Throughout the material, some lines may have the word "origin". Count them and give the number only.
Information supplied below:
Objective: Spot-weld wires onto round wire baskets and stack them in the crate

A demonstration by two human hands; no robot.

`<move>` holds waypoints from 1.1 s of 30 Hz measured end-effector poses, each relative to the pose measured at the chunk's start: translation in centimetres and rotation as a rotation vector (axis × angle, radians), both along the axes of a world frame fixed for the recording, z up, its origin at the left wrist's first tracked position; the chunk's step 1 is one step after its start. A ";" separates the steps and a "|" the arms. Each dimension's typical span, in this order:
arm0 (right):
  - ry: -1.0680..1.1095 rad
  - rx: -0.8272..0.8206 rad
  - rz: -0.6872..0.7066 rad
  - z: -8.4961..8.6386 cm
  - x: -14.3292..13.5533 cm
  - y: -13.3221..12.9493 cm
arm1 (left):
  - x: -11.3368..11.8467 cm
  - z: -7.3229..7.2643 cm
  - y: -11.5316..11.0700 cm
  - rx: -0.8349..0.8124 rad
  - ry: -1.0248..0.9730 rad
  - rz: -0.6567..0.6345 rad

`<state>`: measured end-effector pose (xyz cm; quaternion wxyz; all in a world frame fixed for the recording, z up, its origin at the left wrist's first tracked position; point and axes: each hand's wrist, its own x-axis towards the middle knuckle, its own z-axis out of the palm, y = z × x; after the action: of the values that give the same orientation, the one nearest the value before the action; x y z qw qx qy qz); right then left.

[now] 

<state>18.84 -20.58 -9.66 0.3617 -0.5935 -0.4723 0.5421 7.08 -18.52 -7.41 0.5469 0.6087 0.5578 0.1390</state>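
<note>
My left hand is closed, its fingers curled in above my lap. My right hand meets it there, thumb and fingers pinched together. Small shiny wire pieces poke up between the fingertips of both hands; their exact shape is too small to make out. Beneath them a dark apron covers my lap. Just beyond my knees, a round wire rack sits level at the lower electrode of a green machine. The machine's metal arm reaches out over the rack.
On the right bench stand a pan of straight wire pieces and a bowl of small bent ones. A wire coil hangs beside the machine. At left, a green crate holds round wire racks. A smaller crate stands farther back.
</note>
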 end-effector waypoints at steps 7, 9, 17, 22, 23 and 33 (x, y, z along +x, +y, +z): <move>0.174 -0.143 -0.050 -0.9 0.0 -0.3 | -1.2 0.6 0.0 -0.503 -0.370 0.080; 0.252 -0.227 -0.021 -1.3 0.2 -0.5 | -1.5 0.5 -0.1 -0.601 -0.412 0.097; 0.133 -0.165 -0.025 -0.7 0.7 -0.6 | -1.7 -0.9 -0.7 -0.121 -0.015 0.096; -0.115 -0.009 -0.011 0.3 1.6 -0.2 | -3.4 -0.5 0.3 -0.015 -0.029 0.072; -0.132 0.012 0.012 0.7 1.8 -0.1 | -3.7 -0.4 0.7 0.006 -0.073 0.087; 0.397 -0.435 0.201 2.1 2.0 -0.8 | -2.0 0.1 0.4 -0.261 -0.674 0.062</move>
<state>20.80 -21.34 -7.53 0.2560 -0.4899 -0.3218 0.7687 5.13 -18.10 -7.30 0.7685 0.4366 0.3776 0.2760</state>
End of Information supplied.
§ Final answer
2